Like other books in this series, Someone’s Grumpy!
is written by Betty Birney, but it’s illustrated by Sue DiCicco, a
different illustrator than the one responsible for the two other Oh, Bother!
books I have. I honestly can’t tell the difference, though. The
characters look pretty much the same in this book as in the others, and
the backgrounds are just as detailed. I’m sure a great effort was made
to keep the look consistent throughout the series.
Since the
book is so focused on changing emotions, it’s interesting to observe the
faces of the various characters and see how their expressions alter
from page to page. DiCicco does a great job with this, making it easy to
watch the progression from happy to annoyed to downright irritable.
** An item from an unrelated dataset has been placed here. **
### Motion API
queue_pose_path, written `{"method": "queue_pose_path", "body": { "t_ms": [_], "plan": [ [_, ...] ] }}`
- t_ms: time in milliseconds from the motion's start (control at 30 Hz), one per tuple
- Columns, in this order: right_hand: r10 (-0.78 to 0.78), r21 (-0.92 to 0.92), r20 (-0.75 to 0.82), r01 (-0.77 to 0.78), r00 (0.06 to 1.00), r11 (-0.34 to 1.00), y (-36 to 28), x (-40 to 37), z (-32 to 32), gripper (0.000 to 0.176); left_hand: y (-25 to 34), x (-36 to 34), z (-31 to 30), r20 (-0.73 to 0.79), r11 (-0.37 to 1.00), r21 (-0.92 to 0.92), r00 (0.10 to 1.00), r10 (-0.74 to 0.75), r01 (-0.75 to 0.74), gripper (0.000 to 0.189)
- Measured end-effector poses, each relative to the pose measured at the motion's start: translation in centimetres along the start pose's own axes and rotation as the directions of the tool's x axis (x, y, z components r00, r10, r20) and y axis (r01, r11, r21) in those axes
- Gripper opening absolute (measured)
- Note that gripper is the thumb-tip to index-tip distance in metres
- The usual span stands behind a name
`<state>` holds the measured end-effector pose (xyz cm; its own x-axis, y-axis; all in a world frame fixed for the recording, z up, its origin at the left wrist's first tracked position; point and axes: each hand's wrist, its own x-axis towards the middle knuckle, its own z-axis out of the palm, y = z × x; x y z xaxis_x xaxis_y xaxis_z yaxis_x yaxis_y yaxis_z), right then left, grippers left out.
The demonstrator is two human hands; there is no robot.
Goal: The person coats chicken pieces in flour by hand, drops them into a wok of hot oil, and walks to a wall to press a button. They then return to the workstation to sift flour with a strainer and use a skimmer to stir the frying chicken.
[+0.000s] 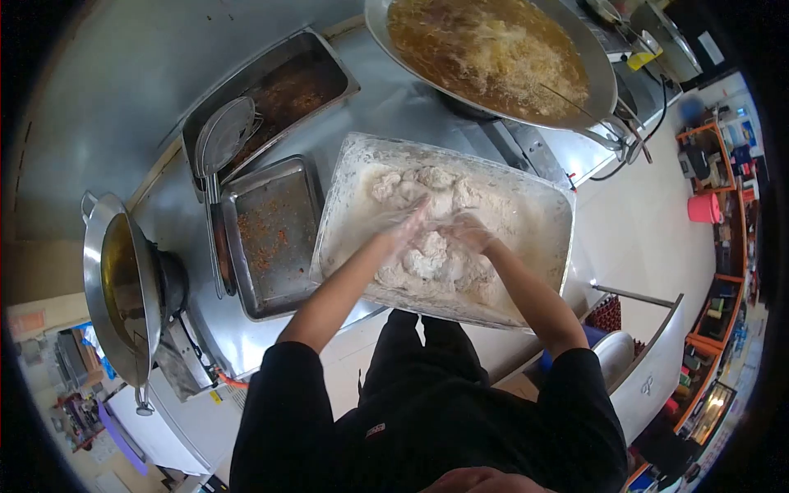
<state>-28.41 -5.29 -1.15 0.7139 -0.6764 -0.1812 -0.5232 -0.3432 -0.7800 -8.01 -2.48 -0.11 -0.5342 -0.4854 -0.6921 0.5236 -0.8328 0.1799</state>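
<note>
A large rectangular metal tray [339,177] of white flour [534,226] lies in front of me, with several flour-coated lumps of food in it. My left hand [406,222] reaches into the middle, its fingers stretched out and dusted white. Opposite it, my right hand [468,231] is over the flour with its fingers apart and partly blurred. Between and below the hands sits a coated lump [433,253]; another lump [436,177] is beyond them. Both hands seem to have thin clear gloves on. I see neither hand gripping a lump.
A wide wok [604,78] of bubbling oil stands at the far right. Left of the flour lie a shallow crumb-strewn tray [311,185] and a deeper pan [333,62] with a strainer [226,135] across it. Another wok [148,246] holds oil at far left.
</note>
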Motion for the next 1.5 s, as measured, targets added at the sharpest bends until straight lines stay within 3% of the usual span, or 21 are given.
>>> {"method": "queue_pose_path", "body": {
  "t_ms": [33, 67, 233, 267, 333, 367, 433, 500, 533, 600, 700, 800, 933, 1000, 1033, 1100, 1167, 1267, 1333, 1367, 1500],
  "plan": [
    [0.035, -0.024, 0.017, -0.035, 0.999, 0.999, -0.8, 0.4, 0.3, 0.026, -0.2, -0.1, 2.8, -0.084, 0.874, 0.486, 0.993, 0.082, -0.031, 0.074],
    [0.070, -0.055, 0.037, -0.067, 0.997, 0.996, -1.1, 0.7, 0.2, 0.027, -0.8, 1.3, 2.9, -0.117, 0.781, 0.623, 0.982, 0.150, -0.045, 0.076],
    [-0.038, -0.573, 0.045, 0.057, 0.998, 0.817, 2.3, 2.3, 3.6, 0.022, -2.6, 11.1, -4.9, -0.118, 0.832, 0.542, 0.970, 0.212, -0.116, 0.085],
    [0.088, -0.443, 0.034, -0.064, 0.996, 0.894, 0.2, 1.6, 2.3, 0.023, -3.0, 13.1, -6.9, -0.109, 0.846, 0.522, 0.975, 0.196, -0.112, 0.087],
    [0.328, -0.153, 0.072, -0.315, 0.942, 0.937, -5.8, 0.0, -2.0, 0.028, -2.6, 8.9, -4.0, -0.102, 0.792, 0.587, 0.954, 0.282, -0.171, 0.086],
    [0.381, 0.129, -0.002, -0.378, 0.924, 0.917, -0.8, -0.5, -0.1, 0.037, -2.2, 6.3, -2.7, -0.095, 0.758, 0.618, 0.938, 0.333, -0.207, 0.085],
    [0.392, 0.433, 0.086, -0.389, 0.916, 0.813, 1.8, -3.7, -1.7, 0.053, -1.2, 1.2, -1.7, -0.099, 0.704, 0.672, 0.915, 0.392, -0.229, 0.084],
    [0.328, 0.266, 0.311, -0.413, 0.892, 0.871, 0.7, -6.7, -6.4, 0.059, 0.5, -2.2, -2.9, -0.107, 0.642, 0.737, 0.901, 0.420, -0.211, 0.082],
    [0.349, 0.069, 0.397, -0.407, 0.849, 0.911, 2.5, -8.8, -6.9, 0.058, 1.0, -3.5, -3.9, -0.117, 0.601, 0.779, 0.901, 0.419, -0.178, 0.082],
    [0.416, 0.062, 0.395, -0.476, 0.819, 0.877, 3.8, -10.0, -6.5, 0.060, 2.3, -4.5, -5.5, -0.104, 0.470, 0.876, 0.910, 0.401, -0.107, 0.081],
    [0.576, 0.507, 0.352, -0.668, 0.738, 0.545, 1.3, -11.1, -1.9, 0.066, 2.3, -4.2, -6.4, -0.052, 0.201, 0.980, 0.955, 0.293, -0.008, 0.079],
    [0.598, 0.581, 0.489, -0.748, 0.635, 0.320, -0.8, -9.2, -0.7, 0.068, 0.8, -2.8, -6.0, 0.014, 0.012, 1.000, 0.986, 0.165, -0.016, 0.077],
    [0.450, 0.671, 0.617, -0.730, 0.646, 0.129, 3.2, -6.8, 4.4, 0.068, -2.3, 0.7, -5.3, 0.073, -0.078, 0.995, 0.992, 0.099, -0.066, 0.074],
    [0.429, 0.696, 0.595, -0.702, 0.680, 0.148, 2.4, -5.2, 4.3, 0.064, -3.4, 2.5, -5.1, 0.096, -0.071, 0.994, 0.990, 0.108, -0.089, 0.073],
    [0.429, 0.719, 0.526, -0.654, 0.734, 0.237, 0.4, -5.3, 3.9, 0.059, -3.8, 2.8, -5.1, 0.099, -0.059, 0.994, 0.989, 0.114, -0.093, 0.073],
    [0.459, 0.750, 0.485, -0.624, 0.744, 0.219, -3.7, -4.9, 2.0, 0.050, -4.4, 3.3, -4.9, 0.109, -0.044, 0.994, 0.987, 0.120, -0.104, 0.071],
    [0.436, 0.557, 0.468, -0.640, 0.768, 0.529, -2.1, -4.6, 2.0, 0.048, -4.4, 3.2, -5.0, 0.114, -0.044, 0.993, 0.984, 0.137, -0.109, 0.070],
    [0.342, 0.571, 0.285, -0.445, 0.895, 0.689, -2.2, -4.9, 0.5, 0.039, -3.5, 2.9, -5.0, 0.131, -0.043, 0.991, 0.969, 0.210, -0.125, 0.069],
    [0.169, 0.305, 0.011, -0.164, 0.986, 0.938, -0.1, -6.6, 0.5, 0.031, -2.8, 2.0, -4.7, 0.141, -0.040, 0.990, 0.954, 0.265, -0.135, 0.067],
    [0.133, 0.179, -0.093, -0.115, 0.987, 0.977, 0.4, -7.4, 0.2, 0.029, -2.7, 1.4, -4.6, 0.144, -0.045, 0.990, 0.944, 0.297, -0.137, 0.067],
    [0.084, -0.266, -0.552, -0.270, 0.829, 0.925, -6.0, -8.2, -3.7, 0.019, -1.0, -1.8, -5.1, 0.179, -0.103, 0.984, 0.873, 0.455, -0.148, 0.065]
  ]
}}
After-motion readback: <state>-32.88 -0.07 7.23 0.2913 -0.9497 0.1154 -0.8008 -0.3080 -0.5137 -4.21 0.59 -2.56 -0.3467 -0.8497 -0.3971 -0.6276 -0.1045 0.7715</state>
Pooh and his friends are good at sharing things, but a bad mood is
something that is best not spread around. Reading this book could spark
an awareness of how one’s own emotions affect others, prompting young
readers to make more of an effort to roll with the punches.
This book includes seven characters, with Rabbit, Kanga and Gopher
missing. It would have been easy to incorporate them too, since Rabbit
and Gopher are rather easily aggravated and I could see Kanga getting
exasperated with a cantankerous Roo, but maybe that would have dragged
the Galloping Grumps out a little too long.
That alliterative
phrase is how Christopher Robin describes what has happened to his
friends; he’s the only one in the book unaffected by it. He points out
that cheerfulness can cure a rampant case of the Grumps, since it
happens to be just as contagious; from that point, the residents are
able to come up with some methods of their own for spreading good cheer.
The final convert is Eeyore, who, unsurprisingly enough, was the one
who started the chain of misery.
Oh, Bother! Someone’s Grumpy!
presents an important lesson, but it also entertains. It gets my vote
as the funniest of the books in this series, at least of the ones I’ve
read, very effectively showing how one bad mood can snowball and infect
everyone else’s outlook.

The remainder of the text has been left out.